--- Required action ---
Each line below from the one containing "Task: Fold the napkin" through the one containing "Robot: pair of" should be output exactly as it stands, and no other line should appear.

--- Data section ---
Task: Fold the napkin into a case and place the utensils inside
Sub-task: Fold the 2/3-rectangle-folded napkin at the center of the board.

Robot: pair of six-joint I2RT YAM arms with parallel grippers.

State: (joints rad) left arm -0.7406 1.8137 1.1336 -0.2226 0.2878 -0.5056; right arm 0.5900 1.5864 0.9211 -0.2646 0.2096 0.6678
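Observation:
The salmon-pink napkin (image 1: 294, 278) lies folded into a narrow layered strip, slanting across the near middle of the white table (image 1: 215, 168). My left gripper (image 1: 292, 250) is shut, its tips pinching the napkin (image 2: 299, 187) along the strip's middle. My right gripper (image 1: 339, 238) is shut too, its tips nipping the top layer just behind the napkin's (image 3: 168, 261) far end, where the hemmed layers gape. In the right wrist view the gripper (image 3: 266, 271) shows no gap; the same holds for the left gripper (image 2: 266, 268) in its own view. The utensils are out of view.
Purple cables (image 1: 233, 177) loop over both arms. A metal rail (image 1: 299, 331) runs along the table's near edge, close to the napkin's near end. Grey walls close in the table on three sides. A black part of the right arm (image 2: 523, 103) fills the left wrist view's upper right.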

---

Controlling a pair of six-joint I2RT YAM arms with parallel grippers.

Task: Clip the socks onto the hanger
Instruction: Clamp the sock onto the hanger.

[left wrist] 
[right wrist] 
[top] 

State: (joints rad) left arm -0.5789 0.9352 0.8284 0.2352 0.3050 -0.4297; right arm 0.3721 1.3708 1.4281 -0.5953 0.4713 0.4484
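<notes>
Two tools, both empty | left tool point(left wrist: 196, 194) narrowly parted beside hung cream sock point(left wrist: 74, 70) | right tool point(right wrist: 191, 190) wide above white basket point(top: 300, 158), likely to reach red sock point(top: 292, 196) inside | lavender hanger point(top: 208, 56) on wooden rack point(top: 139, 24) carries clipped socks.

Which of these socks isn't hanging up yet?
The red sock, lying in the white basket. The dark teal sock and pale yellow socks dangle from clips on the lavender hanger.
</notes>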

--- Output ---
Task: Fold the napkin into a case and place the utensils inside
Sub-task: Fold the 2/3-rectangle-folded napkin at the center of the board.

Robot: pair of six-joint I2RT YAM arms with parallel grippers.

With the answer given, the exercise is closed.